• TASK DIRECTIONS
Give every line of the data again, exactly.

• THE DATA
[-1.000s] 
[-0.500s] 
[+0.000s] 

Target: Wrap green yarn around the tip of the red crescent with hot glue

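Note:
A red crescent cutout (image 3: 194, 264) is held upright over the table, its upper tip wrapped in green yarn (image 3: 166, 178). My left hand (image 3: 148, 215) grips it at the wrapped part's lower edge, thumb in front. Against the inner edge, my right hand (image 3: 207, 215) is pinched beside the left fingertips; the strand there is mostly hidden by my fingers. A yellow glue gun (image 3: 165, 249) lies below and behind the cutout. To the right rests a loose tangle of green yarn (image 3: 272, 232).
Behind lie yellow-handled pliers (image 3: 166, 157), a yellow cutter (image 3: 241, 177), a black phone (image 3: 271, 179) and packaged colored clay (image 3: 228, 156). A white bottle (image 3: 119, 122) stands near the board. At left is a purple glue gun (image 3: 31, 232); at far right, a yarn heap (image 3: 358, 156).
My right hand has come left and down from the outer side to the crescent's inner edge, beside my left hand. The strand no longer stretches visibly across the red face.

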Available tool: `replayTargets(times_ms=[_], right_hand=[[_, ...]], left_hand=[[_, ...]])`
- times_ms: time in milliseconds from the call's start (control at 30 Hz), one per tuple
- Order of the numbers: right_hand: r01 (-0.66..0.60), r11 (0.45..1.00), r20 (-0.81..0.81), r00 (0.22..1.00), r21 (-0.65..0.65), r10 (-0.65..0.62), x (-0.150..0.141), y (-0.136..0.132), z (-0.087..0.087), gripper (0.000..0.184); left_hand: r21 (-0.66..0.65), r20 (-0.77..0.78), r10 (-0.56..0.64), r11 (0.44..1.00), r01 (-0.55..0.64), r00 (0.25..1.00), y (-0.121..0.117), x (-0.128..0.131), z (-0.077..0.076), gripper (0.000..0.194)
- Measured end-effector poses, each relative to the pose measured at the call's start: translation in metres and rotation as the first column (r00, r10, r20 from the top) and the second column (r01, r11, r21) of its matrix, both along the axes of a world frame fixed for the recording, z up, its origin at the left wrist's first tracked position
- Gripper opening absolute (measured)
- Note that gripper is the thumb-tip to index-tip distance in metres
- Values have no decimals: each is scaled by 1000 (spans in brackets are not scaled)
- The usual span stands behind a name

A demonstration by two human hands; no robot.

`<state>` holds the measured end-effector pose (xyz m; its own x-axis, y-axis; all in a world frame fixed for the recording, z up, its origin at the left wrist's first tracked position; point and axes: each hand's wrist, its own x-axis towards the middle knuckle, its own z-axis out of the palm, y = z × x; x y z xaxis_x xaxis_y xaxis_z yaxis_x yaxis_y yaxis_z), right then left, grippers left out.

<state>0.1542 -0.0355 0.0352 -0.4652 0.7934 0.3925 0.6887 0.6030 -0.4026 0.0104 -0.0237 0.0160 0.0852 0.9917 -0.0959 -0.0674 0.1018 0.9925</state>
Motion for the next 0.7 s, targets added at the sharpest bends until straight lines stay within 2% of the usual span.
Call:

• EXERCISE ANSWER
[-1.000s] 
[-0.500s] 
[+0.000s] 

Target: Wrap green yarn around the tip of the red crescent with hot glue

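Note:
A red crescent cutout (image 3: 194, 264) is held upright over the table, its upper tip wrapped in green yarn (image 3: 166, 178). My left hand (image 3: 148, 215) grips it at the wrapped part's lower edge, thumb in front. Against the inner edge, my right hand (image 3: 207, 215) is pinched beside the left fingertips; the strand there is mostly hidden by my fingers. A yellow glue gun (image 3: 165, 249) lies below and behind the cutout. To the right rests a loose tangle of green yarn (image 3: 272, 232).
Behind lie yellow-handled pliers (image 3: 166, 157), a yellow cutter (image 3: 241, 177), a black phone (image 3: 271, 179) and packaged colored clay (image 3: 228, 156). A white bottle (image 3: 119, 122) stands near the board. At left is a purple glue gun (image 3: 31, 232); at far right, a yarn heap (image 3: 358, 156).
My right hand has come left and down from the outer side to the crescent's inner edge, beside my left hand. The strand no longer stretches visibly across the red face.
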
Available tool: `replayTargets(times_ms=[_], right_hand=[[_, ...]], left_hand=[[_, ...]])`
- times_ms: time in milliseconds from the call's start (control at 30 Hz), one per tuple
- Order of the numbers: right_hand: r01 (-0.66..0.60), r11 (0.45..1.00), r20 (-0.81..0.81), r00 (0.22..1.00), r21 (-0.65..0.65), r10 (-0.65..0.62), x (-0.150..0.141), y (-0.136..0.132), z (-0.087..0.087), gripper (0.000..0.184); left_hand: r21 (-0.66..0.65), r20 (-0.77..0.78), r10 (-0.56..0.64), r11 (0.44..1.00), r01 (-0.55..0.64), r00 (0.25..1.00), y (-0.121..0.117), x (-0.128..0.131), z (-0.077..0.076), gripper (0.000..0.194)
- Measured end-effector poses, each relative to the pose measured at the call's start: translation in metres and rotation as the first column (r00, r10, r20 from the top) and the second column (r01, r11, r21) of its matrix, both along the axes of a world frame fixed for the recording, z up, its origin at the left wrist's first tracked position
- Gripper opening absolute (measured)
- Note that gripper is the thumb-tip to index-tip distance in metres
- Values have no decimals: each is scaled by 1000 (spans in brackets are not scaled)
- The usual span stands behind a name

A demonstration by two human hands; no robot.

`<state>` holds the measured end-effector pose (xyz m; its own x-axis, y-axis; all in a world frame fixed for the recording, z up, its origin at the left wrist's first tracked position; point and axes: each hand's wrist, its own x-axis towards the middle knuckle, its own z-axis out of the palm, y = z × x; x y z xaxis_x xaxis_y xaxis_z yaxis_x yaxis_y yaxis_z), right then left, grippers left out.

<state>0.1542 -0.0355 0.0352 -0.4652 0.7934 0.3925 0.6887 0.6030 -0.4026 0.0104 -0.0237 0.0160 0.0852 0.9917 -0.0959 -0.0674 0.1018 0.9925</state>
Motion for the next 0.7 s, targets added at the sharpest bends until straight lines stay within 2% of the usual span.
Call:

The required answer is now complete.